If only! The “reasonable regulations” caveat made Heller a Pyrrhic victory (as above).

Anyway, next up: Eric Byer’s all-too-common, ahistorical belief that the Second Amendment is the only amendment in the Bill of Rights that doesn’t protect an individual right:

Right-wing talking points aside, the Second Amendment was never written to guarantee the eternal freedom of the citizenry from an overreaching federal government. It was written — long before we had a standing army — to guarantee a well-regulated militia to defend the country from being attacked. It is a relic we tolerate to maintain consensus and something resembling unity in this country.

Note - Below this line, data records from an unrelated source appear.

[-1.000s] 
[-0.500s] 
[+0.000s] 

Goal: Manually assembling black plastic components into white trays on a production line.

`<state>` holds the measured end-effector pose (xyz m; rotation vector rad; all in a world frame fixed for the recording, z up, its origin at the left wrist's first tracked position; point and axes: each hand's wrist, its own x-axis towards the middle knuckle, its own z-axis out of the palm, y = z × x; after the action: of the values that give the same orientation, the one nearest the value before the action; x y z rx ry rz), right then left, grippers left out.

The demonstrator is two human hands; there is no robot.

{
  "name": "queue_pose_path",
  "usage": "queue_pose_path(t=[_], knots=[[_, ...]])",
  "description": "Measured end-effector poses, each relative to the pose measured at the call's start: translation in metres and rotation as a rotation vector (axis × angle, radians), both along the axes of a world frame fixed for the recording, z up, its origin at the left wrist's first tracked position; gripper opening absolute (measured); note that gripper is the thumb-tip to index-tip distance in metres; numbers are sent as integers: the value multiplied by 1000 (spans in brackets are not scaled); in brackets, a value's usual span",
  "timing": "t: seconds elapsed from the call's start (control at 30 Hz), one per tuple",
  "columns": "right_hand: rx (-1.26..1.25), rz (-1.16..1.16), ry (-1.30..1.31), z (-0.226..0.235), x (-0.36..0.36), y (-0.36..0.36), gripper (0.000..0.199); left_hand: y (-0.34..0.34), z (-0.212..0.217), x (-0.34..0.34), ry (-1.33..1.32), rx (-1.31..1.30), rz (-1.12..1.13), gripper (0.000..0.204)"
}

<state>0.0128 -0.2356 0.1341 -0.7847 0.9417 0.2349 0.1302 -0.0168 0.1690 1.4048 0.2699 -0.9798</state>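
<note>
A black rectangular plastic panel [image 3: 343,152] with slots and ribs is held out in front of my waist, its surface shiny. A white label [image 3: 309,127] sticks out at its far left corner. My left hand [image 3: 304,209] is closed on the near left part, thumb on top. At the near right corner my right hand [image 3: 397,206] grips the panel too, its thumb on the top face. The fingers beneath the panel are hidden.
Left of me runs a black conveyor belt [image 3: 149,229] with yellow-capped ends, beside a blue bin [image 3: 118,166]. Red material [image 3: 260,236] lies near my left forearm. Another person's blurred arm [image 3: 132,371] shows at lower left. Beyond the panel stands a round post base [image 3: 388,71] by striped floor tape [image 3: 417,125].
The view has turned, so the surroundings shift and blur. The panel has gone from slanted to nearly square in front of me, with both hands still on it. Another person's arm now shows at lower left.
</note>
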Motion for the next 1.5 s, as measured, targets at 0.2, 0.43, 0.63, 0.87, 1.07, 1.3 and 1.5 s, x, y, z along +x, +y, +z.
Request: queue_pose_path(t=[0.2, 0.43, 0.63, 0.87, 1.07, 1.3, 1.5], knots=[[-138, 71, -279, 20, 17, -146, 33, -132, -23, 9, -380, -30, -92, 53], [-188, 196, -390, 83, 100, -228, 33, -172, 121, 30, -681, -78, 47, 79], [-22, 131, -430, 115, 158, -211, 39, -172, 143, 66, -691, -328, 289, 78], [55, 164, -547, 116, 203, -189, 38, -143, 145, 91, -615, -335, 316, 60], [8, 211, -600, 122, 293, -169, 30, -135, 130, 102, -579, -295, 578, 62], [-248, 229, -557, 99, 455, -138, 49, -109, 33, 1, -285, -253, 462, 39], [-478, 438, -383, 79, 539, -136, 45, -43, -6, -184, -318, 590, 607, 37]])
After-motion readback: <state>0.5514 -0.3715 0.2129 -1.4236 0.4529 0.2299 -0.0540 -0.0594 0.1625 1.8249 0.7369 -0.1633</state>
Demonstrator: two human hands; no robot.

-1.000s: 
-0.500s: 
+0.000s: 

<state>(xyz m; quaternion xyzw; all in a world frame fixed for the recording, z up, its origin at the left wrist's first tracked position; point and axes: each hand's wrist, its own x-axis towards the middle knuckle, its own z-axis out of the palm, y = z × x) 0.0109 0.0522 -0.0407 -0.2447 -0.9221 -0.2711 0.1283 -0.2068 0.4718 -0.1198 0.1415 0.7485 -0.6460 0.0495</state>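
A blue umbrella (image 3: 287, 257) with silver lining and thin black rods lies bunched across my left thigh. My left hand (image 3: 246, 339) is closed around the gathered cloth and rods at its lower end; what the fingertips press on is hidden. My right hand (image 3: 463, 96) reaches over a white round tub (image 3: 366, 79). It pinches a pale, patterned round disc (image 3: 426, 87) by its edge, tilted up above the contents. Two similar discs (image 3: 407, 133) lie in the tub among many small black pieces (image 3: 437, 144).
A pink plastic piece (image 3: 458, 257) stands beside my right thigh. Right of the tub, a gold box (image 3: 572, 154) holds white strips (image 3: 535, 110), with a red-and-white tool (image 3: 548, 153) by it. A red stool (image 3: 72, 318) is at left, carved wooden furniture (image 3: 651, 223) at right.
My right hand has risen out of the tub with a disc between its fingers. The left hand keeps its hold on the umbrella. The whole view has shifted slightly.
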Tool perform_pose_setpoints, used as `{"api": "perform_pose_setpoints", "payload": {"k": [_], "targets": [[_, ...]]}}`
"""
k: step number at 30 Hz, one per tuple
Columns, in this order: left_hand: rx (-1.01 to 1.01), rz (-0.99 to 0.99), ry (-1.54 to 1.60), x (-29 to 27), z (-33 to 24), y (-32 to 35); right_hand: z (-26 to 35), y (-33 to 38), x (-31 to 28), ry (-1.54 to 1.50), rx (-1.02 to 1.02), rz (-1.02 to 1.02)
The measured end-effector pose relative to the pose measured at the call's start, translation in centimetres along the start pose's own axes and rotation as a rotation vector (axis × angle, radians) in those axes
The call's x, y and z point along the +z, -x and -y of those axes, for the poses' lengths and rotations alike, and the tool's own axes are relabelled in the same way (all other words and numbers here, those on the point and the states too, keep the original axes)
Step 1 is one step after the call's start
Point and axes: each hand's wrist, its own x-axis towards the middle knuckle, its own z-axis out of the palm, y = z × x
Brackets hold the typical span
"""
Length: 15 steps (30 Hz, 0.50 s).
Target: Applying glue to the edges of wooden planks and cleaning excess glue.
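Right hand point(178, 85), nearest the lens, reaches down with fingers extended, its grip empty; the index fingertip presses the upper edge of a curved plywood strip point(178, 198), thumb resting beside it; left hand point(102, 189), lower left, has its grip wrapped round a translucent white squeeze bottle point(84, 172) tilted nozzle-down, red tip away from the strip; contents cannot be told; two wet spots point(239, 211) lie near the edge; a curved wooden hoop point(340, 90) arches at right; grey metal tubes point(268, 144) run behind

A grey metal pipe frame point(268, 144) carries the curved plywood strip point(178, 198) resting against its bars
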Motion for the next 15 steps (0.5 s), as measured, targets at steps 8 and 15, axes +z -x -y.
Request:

Our next contestant on Who Wants to Put American Gun Rights in Jeopardy? is William Griffith of South Carolina. Mr. Griffith looks at the answer “government tyranny” and poses the following question:

Up to now I have been a Second Amendment supporter, but I have never been against controls on large-capacity magazines, Teflon-coated bullets, background checks, etc. I could accept repeal of the amendment, but I would need to know precisely what was replacing it. All gun owners would need to know that.

So far it’s 3 – 1 in favor of — or least willing to consider — repealing 2A. Here are the final three, heavily edited to avoid elevated blood pressure and TLDR-itis:

The issue of personal safety is a red herring. Japan has a much lower rate of gun violence. Canada, Britain, Australia and other countries are doing just fine without all the guns and some of the nuts who advocate for them. What makes America so “exceptional” that the rules of law and human nature do not apply to them? — mdroy100, Ontario

Only the extremists want to ban all guns; clearly, there are ways to regulate weapons without taking away people’s rights. Further, the process to repeal a constitutional amendment takes many years, which makes this argument even weaker.— Marc McClenahan, Arizona

I have no problem repealing the Second Amendment and believe it is a great position from which to begin. Often liberal politics start negotiations from a position of compromise, forcing us to move right when the other side screams “compromise!” If we start from a position that moves us to a fair compromise, I say go for it: Repeal the Second! — Sara McElroy, New York

Our final tally: four writers for 2A repeal, two who say we don’t need to (’cause we can degrade 2A with it) and one firearms freedom fence straddler willing to consider repeal but won’t commit [until Uncle Sam’s jack-booted thugs come knock, knock, knockin’ on his door].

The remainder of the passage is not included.